Once someone becomes a member, they are always considered a member unless they violate our terms of service. We adjust our total number of members in the event a member is removed in accordance with our terms of service. This could occur for a variety of reasons—including fraud or pursuant to certain legal processes—and, as our terms of service evolve together with our business practices, product offerings and applicable regulations, additional grounds for removing members from our total member count could occur. The determination that a member should be removed in accordance with our terms of service is subject to an evaluation process, following the completion, and based on the results, of which, relevant members and their associated products are removed from our total member count. However, depending on the length of the evaluation process, that removal may not take place in the same period in which the member was added to our member count or the same period in which the circumstances leading to their removal occurred. For this reason, our total member count in any one period may not yet reflect such adjustments.
Total Products
Total products refers to the aggregate number of lending and financial services products that our members have selected on our platform since our inception through the reporting date, whether or not the members are still registered for such products. Total products is a primary indicator of the size and reach of our Lending and Financial Services segments. Management relies on total products metrics to understand the effectiveness of our member acquisition efforts and to gauge the propensity for members to use more than one product.

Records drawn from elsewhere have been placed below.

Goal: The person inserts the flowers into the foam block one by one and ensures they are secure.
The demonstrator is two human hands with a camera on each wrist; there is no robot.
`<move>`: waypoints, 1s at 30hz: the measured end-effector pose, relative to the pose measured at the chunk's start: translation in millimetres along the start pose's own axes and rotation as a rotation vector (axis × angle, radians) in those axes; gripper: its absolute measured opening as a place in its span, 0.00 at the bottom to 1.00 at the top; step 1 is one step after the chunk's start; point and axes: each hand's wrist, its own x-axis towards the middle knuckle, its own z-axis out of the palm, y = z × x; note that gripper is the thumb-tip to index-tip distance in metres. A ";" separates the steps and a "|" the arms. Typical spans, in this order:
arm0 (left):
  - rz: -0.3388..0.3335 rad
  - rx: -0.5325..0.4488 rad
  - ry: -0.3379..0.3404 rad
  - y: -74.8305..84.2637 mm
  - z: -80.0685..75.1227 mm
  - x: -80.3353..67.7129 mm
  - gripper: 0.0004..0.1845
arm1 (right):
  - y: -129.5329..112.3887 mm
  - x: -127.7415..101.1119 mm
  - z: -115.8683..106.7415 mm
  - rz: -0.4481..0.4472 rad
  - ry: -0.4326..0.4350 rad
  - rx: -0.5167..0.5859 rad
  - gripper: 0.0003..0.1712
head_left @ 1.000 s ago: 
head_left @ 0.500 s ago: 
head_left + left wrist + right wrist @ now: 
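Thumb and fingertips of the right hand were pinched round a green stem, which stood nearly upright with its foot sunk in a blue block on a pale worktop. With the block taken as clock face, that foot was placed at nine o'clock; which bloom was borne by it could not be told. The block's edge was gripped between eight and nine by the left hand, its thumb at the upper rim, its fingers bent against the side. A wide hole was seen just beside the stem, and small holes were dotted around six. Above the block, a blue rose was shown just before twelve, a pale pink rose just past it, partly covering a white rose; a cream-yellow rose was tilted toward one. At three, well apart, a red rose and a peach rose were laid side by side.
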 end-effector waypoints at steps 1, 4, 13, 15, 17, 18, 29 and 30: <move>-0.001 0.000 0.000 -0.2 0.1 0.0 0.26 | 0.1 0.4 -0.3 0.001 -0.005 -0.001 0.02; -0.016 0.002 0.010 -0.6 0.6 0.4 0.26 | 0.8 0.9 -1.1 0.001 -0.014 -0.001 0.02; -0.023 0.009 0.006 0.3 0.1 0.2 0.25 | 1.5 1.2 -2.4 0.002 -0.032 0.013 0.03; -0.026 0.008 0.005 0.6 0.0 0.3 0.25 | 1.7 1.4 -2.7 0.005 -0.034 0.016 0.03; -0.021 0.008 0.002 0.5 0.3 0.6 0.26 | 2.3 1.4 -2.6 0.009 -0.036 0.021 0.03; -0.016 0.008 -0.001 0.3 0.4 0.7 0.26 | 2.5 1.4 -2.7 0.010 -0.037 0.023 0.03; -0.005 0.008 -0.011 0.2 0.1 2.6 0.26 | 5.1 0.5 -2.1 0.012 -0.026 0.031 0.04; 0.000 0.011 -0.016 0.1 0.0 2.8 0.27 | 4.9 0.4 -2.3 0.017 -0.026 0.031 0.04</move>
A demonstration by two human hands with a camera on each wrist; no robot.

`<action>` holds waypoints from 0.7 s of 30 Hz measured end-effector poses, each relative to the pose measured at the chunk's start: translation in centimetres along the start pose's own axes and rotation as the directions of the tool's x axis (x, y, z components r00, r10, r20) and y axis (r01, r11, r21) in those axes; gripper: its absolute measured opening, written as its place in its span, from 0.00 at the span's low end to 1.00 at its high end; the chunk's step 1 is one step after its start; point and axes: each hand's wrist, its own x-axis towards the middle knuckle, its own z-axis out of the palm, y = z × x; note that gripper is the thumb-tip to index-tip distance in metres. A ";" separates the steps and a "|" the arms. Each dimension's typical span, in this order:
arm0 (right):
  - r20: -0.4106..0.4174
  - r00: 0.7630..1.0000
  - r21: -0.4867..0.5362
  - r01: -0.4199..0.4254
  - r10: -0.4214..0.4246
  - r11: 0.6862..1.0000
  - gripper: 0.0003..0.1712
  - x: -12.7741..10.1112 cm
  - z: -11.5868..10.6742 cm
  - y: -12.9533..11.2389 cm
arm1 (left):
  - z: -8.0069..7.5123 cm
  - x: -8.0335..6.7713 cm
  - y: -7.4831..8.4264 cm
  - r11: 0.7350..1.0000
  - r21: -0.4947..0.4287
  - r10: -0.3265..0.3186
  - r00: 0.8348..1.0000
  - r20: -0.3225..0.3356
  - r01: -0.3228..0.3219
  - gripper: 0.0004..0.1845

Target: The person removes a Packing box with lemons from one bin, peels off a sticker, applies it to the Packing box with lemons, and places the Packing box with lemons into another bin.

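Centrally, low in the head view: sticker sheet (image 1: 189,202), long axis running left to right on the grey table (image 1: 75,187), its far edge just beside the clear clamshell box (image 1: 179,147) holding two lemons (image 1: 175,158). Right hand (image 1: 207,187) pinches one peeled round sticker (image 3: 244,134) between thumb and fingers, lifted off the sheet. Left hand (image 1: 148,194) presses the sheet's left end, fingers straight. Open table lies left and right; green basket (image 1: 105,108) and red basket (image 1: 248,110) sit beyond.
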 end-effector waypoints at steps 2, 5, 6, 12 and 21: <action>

In our Lending segment, total products refers to the number of personal loans, student loans and home loans that have been originated through our platform through the reporting date, whether or not such loans have been paid off. If a member has multiple loan products of the same loan product type, such as two personal loans, that is counted as a single product. However, if a member has multiple loan products across loan product types, such as one personal loan and one home loan, that is counted as two products.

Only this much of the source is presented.